> **Action item**
Give the number of lines in the records below that hold "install"; nothing else is needed.

> **Supplied material**
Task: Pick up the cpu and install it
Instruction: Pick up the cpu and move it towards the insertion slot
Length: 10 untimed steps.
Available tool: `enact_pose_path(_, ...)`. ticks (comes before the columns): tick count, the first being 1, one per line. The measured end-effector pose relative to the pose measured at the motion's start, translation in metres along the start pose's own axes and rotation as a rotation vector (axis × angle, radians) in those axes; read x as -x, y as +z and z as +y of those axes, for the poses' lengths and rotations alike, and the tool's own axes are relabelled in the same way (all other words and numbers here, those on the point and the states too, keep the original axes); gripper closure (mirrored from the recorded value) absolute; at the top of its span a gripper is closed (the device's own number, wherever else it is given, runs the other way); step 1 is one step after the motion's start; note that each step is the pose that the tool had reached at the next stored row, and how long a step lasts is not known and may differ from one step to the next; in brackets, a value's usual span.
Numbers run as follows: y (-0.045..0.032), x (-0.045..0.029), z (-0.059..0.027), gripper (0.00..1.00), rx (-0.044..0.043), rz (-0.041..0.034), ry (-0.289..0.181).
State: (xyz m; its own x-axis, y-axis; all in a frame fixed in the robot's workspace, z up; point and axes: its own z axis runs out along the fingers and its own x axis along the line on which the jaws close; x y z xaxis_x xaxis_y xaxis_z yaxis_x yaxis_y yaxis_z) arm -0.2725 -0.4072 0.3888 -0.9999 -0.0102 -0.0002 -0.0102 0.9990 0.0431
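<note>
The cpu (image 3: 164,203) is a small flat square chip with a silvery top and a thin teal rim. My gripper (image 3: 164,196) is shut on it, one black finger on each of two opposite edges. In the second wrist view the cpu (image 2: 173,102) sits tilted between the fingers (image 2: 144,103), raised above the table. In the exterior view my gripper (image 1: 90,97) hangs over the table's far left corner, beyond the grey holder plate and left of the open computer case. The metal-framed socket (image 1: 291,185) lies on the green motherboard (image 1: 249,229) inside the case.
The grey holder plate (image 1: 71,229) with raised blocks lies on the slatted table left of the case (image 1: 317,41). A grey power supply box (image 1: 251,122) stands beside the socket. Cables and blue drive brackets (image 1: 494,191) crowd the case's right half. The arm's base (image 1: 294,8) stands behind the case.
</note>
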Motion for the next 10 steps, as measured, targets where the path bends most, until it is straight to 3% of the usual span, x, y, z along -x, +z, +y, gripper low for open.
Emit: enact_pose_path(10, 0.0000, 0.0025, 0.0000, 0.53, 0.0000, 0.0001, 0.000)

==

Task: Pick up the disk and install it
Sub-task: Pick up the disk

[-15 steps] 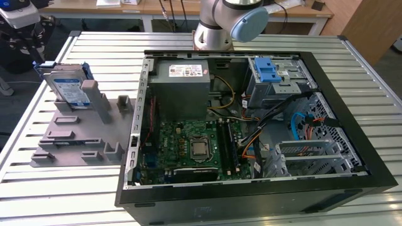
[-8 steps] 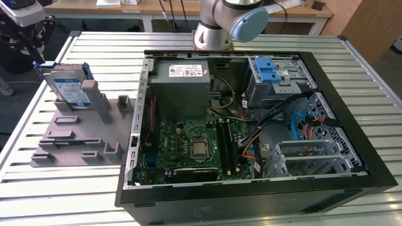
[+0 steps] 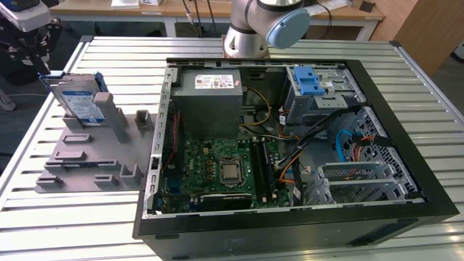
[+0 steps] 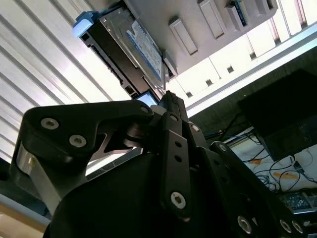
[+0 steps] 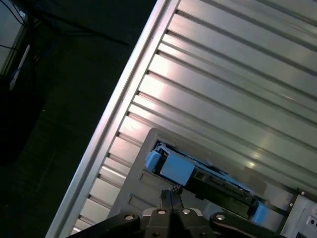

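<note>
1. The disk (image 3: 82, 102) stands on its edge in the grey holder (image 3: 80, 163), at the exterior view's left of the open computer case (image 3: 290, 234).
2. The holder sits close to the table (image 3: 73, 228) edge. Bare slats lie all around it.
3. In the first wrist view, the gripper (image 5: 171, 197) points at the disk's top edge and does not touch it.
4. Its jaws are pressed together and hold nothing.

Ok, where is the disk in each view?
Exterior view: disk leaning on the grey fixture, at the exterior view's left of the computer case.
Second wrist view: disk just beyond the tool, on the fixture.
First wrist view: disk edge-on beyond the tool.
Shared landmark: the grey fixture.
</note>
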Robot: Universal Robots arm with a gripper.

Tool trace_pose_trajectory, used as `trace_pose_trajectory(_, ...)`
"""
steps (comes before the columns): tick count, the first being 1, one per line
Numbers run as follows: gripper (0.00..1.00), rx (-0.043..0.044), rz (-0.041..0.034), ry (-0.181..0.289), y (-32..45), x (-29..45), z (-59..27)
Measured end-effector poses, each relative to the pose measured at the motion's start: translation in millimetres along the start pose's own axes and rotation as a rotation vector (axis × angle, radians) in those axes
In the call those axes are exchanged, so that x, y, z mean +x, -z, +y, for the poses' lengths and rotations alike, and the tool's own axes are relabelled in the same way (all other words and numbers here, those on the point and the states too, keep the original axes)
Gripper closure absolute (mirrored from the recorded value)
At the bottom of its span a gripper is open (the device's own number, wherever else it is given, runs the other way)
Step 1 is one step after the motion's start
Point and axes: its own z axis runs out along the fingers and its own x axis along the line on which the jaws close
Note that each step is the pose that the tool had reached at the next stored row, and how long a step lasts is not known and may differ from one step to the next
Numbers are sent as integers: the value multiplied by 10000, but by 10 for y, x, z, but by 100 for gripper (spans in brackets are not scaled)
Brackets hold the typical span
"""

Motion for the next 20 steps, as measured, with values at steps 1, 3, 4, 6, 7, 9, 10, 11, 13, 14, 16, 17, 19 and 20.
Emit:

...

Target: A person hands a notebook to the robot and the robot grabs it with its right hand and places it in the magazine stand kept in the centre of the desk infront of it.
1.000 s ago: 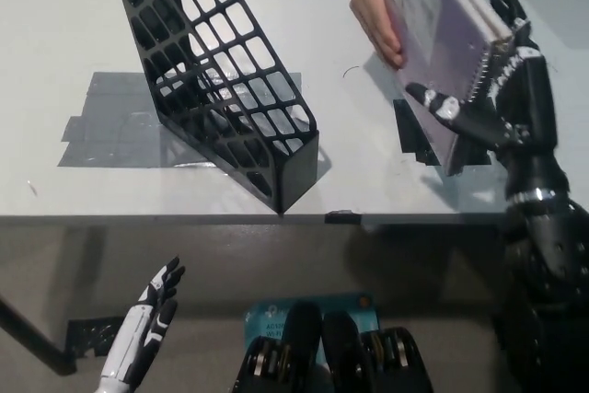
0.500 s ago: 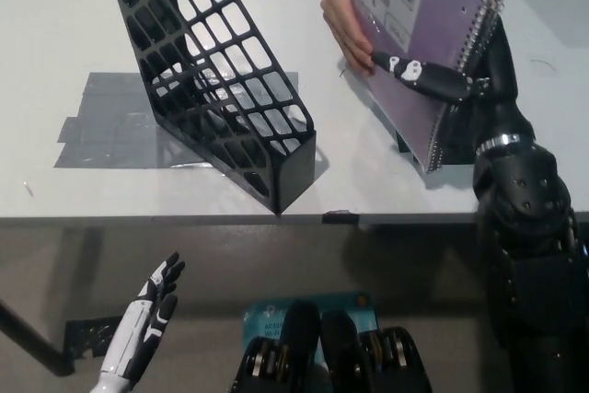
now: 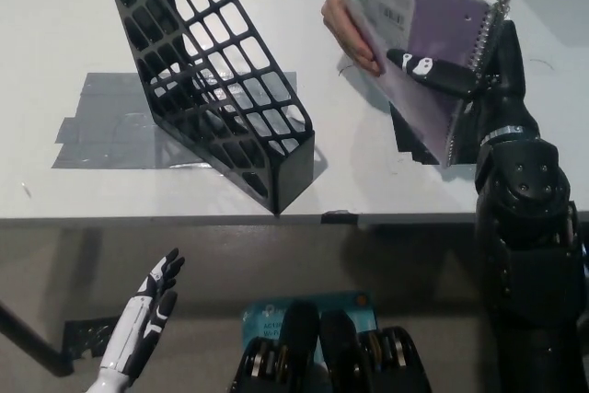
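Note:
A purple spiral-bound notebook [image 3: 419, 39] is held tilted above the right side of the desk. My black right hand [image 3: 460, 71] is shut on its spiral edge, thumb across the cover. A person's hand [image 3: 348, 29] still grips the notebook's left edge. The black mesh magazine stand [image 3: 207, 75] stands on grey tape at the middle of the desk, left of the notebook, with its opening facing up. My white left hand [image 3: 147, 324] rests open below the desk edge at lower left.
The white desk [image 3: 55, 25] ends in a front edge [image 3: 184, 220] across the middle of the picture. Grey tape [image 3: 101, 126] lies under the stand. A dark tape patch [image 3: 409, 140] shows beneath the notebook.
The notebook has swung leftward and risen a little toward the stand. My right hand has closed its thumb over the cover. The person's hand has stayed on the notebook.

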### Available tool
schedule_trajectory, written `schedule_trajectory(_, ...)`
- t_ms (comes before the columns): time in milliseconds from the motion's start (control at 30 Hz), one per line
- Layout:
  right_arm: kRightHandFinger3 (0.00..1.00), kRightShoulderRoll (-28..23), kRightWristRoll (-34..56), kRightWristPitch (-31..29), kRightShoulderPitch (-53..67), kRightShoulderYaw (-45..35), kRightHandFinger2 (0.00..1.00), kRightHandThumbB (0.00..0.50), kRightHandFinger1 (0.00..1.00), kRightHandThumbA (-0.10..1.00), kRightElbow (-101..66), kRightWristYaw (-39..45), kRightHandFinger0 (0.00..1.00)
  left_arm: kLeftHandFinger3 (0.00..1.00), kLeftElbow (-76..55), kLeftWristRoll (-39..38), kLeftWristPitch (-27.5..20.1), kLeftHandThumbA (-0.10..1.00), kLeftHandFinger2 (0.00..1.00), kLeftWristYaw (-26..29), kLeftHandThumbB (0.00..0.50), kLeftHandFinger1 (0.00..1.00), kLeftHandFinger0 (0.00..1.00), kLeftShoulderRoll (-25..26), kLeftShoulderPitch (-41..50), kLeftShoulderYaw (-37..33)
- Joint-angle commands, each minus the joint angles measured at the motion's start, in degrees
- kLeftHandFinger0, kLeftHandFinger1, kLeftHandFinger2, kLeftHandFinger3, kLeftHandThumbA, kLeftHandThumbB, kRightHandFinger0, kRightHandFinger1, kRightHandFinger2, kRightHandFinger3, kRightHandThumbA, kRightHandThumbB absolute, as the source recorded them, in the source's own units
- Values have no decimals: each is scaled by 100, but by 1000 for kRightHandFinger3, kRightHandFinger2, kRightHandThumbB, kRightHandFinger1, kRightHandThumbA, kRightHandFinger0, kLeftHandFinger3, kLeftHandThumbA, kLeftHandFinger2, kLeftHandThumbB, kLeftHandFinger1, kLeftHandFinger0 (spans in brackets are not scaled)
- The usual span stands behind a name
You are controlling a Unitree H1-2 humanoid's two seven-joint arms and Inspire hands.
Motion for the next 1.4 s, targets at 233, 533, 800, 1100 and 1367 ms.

> **Solution for this problem**
2